— Городов проехал я очень много, — отвечал он государю, — только в котором родился, этого не знаю; жил в таком, где очень мало земли, и вся окружена она водою; растут на ней деревья и живут звери, где и я также жил с ними вместе. Некогда подъехали к этому месту люди и меня увезли с собою. Судно то, на котором мы ехали, разбило, и после я увидел себя лежащего на берегу; итак, вставши, пошел искать таких же людей, какие меня увезли с острова. Был во многих городах, однако, не разумея того, что те люди говорят, не хотел там остаться, и здесь нашел я таких, которых разумею, и для того не пойду уже никуда больше и стану здесь жить. Конечно, тот человек был из вашего города, — продолжал он, — которому отдан я был на корабле под смотрение и который выучил меня говорить и всему тому, что я теперь знаю.
Государь желал от него больше уведомиться, однако не мог, ибо он и сам ничего не ведал больше. По приказу Князеву оставили его жить во дворце. Осан имел привычку днем спать, а ночью ходить; ел, не дожидаясь положенного между нами времени и всегда, когда ему захочется.
Некогда случилось ему войти в Перунов храм и увидеть там людей, приносящих жертву, к которым он подошед, спросил, что это такое они делают. И как уведомился обо всем, то во всю мочь захохотал и сказал им, что они глупы, что отдают божескую честь нечувствительному болвану. Жрецы тотчас вывели его из храма и после просили государя, чтобы не впускать его ни в какое капище. Государь, выключая сего, веселился его незнанием и предприял некогда в торжественный день пригласить всех женщин и девиц к своему столу, чтоб тут не было ни единого другого мужчины, а только он и Осан; надобно было ему увидеть, каким образом будет обходиться Осан с женщинами, и как он их примет. День тот настал, и все знатные женщины собрались ко двору. Государь вышел к ним в собрание и вывел с собою Осана.

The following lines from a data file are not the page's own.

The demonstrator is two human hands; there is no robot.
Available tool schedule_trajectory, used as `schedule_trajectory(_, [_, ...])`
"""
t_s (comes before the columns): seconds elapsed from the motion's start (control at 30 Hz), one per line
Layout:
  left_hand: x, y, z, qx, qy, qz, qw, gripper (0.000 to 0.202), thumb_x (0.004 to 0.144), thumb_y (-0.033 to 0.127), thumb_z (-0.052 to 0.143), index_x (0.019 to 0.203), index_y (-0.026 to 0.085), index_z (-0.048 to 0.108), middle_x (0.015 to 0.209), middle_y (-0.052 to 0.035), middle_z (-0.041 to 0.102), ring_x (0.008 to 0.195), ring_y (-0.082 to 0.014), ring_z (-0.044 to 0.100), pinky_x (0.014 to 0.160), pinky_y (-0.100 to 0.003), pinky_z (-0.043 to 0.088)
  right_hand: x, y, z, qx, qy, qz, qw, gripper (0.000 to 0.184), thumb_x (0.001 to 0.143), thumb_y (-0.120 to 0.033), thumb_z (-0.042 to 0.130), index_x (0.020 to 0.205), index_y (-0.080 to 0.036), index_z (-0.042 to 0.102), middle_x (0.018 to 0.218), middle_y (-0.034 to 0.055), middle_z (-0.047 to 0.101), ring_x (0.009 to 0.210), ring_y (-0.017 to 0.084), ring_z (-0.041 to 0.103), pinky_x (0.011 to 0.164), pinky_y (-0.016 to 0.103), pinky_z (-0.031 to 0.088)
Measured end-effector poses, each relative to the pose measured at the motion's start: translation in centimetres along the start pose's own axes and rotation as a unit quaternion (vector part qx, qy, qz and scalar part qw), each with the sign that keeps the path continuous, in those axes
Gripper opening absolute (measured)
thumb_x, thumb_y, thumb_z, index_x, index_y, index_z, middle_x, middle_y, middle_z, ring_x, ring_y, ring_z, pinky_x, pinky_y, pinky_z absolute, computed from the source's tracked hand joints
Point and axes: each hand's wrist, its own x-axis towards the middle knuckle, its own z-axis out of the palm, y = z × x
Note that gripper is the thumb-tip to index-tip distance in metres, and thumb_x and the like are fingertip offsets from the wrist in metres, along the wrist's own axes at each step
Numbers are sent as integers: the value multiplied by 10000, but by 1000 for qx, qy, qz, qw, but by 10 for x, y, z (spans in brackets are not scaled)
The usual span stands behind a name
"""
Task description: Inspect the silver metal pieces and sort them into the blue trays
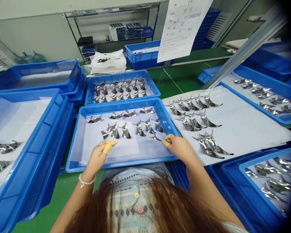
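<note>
A blue tray (122, 164) lined with white paper sits in front of me and holds several shiny curved metal parts (125, 130). My left hand (99, 156), with yellow finger cots, presses on the white paper near the tray's front, fingers curled with the forefinger stretched out. My right hand (178, 146), also with yellow cots, pinches a small metal part (156, 138) at the tray's right side. To the right, more metal parts (210, 144) lie in rows on a white sheet (247, 127).
A second blue tray (121, 86) of parts stands behind the first. Stacked blue trays (30, 152) are at the left, others (264, 92) at the right and lower right. A paper sheet (183, 27) hangs above. A shelf rack stands at the back.
</note>
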Motion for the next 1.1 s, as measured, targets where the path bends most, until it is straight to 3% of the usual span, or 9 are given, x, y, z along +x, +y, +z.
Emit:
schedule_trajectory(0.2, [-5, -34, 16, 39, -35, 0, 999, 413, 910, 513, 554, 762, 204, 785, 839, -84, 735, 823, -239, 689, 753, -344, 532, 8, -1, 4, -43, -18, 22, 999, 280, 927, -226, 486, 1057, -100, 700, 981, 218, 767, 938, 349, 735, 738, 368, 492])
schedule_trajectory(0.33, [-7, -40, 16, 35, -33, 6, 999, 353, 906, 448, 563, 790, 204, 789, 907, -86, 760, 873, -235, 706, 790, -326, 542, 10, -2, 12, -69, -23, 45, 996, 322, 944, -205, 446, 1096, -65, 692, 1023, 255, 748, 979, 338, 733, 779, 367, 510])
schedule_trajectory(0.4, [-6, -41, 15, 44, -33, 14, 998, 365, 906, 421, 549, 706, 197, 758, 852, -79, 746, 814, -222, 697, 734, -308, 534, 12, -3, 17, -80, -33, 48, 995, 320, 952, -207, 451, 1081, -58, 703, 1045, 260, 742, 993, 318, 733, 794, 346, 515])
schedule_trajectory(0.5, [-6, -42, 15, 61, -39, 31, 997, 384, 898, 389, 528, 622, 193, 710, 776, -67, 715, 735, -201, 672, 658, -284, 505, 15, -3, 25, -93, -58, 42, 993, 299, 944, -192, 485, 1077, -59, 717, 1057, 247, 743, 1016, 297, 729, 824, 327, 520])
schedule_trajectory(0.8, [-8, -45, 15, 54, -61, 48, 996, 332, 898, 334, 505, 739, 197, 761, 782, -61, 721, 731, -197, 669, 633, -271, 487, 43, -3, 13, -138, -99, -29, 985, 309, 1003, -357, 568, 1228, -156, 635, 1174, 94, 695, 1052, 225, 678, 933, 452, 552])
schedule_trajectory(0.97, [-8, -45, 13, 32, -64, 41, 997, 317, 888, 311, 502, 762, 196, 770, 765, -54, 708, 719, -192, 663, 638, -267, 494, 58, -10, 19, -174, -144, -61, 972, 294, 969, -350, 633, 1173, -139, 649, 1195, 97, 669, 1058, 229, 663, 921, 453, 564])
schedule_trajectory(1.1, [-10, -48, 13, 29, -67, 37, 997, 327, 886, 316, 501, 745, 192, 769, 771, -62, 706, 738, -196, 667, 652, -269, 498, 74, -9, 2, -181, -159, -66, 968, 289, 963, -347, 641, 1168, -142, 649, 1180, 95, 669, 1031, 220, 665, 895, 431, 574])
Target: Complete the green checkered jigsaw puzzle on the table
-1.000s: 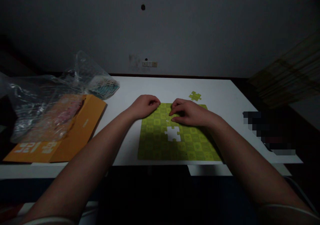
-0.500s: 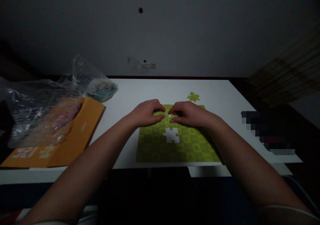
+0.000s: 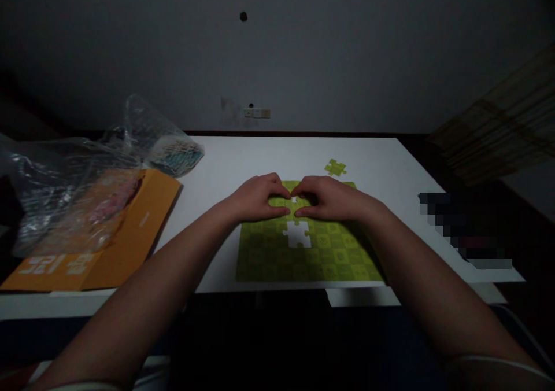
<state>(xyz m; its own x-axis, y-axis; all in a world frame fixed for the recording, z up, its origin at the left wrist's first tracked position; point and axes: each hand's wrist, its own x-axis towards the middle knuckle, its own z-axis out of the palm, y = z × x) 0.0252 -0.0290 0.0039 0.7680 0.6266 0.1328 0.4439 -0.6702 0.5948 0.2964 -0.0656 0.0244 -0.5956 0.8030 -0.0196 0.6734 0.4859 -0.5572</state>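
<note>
A green jigsaw puzzle (image 3: 277,258) with a checkered pattern lies flat on the white table. My left hand (image 3: 260,197) rests on its upper part, thumb and forefinger apart with their tips on the pieces. Opposite it, my right hand (image 3: 327,197) touches the puzzle the same way, its thumb and forefinger also apart. The fingertips of both hands surround a small white gap and the piece below it. Nearer to me, a larger piece-shaped gap shows the white tabletop. One loose green puzzle piece (image 3: 335,168) lies beyond the puzzle's far edge.
On the left of the white table (image 3: 243,154) are an orange folder (image 3: 147,223), a crumpled clear plastic bag (image 3: 65,171) over it, and a bundle (image 3: 177,155) inside the plastic. A blurred-out dark item (image 3: 463,232) lies at the right edge. A wall stands behind.
My left fingertips have moved slightly right, closer to my right hand's. My right hand has barely shifted. The small white gap between them looks a little different; the loose piece stays put.
</note>
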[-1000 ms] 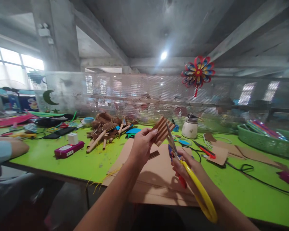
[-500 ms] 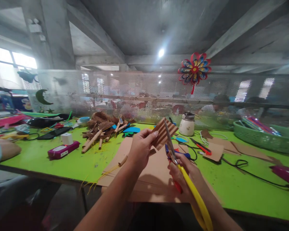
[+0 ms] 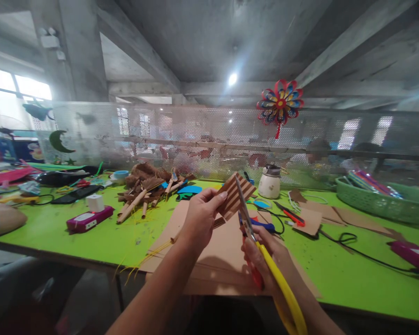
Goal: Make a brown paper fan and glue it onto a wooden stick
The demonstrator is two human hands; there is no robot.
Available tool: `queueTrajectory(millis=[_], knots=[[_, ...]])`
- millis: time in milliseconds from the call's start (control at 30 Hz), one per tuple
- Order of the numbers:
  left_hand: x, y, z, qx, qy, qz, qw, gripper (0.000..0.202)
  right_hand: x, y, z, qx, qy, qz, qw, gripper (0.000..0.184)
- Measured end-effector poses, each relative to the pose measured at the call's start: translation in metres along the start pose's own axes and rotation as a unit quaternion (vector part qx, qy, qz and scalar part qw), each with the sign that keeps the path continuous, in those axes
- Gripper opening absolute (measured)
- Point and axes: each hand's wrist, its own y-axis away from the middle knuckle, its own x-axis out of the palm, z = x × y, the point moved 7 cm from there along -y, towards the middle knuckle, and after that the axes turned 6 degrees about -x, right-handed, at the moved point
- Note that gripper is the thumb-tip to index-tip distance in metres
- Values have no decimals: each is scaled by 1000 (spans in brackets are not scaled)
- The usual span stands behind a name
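Over the green table point(image 3: 338, 265), above the near brown sheet point(image 3: 219, 265), the scissors point(image 3: 250, 227) overlap the striped card point(image 3: 231, 197); a clean cut likely wants the card steady and the blades following one line. The left hand point(image 3: 202, 211) pinches the card's left end, thumb uppermost, while the right hand point(image 3: 277, 251), nearer and rightward, curls round the scissors.

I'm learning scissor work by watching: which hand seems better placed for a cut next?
Probably the right hand: it holds the yellow-handled scissors, which overlap the striped cardboard in this view. The left hand pinches that piece, so seems suited to steadying.
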Motion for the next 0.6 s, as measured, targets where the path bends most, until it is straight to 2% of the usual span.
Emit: queueTrajectory(millis=[133,600], knots=[[0,0,-2,10,-3,-4,1000,17,0,2,5,-5,3,-11,1000,46],[1,-1,-1,8,20,11,1000,17,2,5,-1,21,-44,-13,999,47]])
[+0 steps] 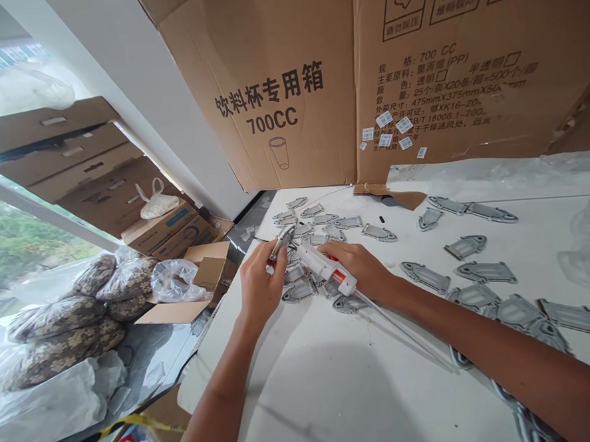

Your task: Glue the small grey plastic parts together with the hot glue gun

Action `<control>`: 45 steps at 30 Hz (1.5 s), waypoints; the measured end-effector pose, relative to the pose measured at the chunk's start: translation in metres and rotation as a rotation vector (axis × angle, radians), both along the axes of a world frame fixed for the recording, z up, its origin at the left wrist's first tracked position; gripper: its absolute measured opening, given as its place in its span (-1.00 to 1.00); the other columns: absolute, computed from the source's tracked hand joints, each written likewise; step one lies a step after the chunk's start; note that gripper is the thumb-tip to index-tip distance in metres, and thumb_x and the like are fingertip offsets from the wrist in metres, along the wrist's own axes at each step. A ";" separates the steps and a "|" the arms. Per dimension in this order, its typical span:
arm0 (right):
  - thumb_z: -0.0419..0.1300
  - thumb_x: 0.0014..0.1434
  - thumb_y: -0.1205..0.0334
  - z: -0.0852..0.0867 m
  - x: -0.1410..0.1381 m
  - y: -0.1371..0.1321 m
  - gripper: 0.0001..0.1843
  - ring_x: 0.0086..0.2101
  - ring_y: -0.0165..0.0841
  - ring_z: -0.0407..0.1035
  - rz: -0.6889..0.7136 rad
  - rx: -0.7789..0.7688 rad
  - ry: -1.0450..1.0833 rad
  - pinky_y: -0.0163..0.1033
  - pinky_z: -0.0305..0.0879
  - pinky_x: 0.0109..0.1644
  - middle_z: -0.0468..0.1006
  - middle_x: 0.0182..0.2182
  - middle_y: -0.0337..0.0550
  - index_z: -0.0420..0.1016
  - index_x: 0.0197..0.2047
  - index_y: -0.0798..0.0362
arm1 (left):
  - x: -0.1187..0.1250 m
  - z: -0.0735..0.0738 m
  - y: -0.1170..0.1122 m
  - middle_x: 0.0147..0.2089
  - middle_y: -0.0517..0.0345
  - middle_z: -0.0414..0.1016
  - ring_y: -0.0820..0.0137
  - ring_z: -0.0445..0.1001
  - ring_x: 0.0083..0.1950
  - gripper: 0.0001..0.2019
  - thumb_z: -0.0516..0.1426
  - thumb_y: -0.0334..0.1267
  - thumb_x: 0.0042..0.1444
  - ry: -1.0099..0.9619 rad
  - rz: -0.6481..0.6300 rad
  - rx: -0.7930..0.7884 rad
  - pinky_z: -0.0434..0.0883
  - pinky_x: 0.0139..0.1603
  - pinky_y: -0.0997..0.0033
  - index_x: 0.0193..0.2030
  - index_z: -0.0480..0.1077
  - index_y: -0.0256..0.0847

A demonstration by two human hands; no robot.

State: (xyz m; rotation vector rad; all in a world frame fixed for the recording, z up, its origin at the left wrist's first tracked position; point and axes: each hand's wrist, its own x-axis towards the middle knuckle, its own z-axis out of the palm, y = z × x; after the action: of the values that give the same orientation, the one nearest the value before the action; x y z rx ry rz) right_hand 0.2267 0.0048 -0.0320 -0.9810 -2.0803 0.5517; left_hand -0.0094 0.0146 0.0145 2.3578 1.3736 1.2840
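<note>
Cardboard [284, 41] backs the white bench's [305, 380] far edge. Near its far-left corner, the left hand [262, 279] pinches a grey piece [283, 239], probably light, stiff and best held by its rims; alongside, the right hand [360, 269] wraps a glue gun [319, 262] above scattered lookalikes [379, 233].

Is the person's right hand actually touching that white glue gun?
Touching. The head view shows the right hand holding the white glue gun, with no gap visible where they meet.
</note>
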 end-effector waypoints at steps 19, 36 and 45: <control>0.20 0.22 0.38 0.008 -0.001 -0.003 -0.60 -0.11 -0.17 0.53 0.010 -0.056 -0.007 -0.15 0.38 -0.01 0.63 -0.02 -0.06 0.45 0.13 0.01 | 0.002 0.003 -0.002 -0.30 0.15 0.47 0.39 0.38 -0.32 -0.88 0.11 -0.23 0.43 0.007 -0.013 0.025 0.35 -0.24 0.37 -0.10 0.47 -0.14; 0.12 0.21 0.37 0.008 0.003 -0.007 -0.66 -0.29 -0.28 0.43 -0.031 0.097 0.178 -0.24 0.27 -0.23 0.56 -0.22 -0.17 0.46 0.04 -0.03 | 0.008 0.009 0.000 -0.24 0.16 0.51 0.36 0.59 -0.35 -0.68 0.38 0.02 0.11 -0.688 -0.047 -0.519 0.54 -0.30 0.35 -0.21 0.53 -0.20; 0.10 0.20 0.39 0.003 0.001 -0.006 -0.72 -0.33 -0.32 0.36 -0.110 0.159 0.168 -0.27 0.20 -0.28 0.53 -0.25 -0.18 0.43 -0.03 -0.01 | 0.011 0.007 -0.002 -0.24 0.09 0.59 0.42 0.48 -0.31 -0.69 0.41 -0.05 0.06 -0.727 -0.076 -0.658 0.40 -0.39 0.49 -0.19 0.58 -0.22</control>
State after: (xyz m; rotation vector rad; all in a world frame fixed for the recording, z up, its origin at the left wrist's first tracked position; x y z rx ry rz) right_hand 0.2278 -0.0012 -0.0288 -0.9185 -1.8777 0.3922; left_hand 0.0013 0.0125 0.0212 1.3104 1.1843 1.2244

Он смотрел на них с великим удивлением и говорил государю, что он им очень доволен, что показал ему столько прекрасных женщин, говорил со всякою очень ласково, только без всякого ласкательства. Наконец сели они за стол, и дочери моей случилось сидеть подле Осана. Государь над ним издевался, также и все гости. С начала обеда говорили ему, чтобы он с ними разговаривал, на что Осан отвечал им, что время еще будет. После, когда уже он накушался, то говорил государю:
— Я слышал, что ты здесь господин да еще какой-то государь, так, пожалуй, отдай мне эту девушку, ежели она тебе не надобна, я ее очень полюбил, а она мне кажется лучше всех, сколько здесь ни есть женщин.
Это была моя дочь.
— Так тебе она понравилась? — спрашивал его государь.
— Очень, — отвечал Осан, — мне еще ничего в жизни моей приятнее ее не казалось.
Потом говорил он дочери моей:
— Позволь, красавица, поцеловать себя!
— Это дурно, — сказал ему государь, — при людях этого сделать не можно.
— При людях не можно, — говорил он, — так пойдем, красавица, в другую комнату, чтоб люди не видали.
— А это еще и дурнее того, — сказал ему, рассмеявшись, государь.
— Как же это? — вскричал с великим негодованием Осан. — Когда дурно целовать при людях, то это кажется дурнее, чтоб сидеть вместе с женщинами.
— Это делает обыкновение, — говорил государь.
— Для чего же вы не сделаете обыкновения, чтоб целовать при людях женщин? — отвечал он.
— Оно есть, — сказал государь, — да надобно ему научиться.
Осан, как скоро услышал, то неотступно привязался к государю, чтоб он научил его такому искусству.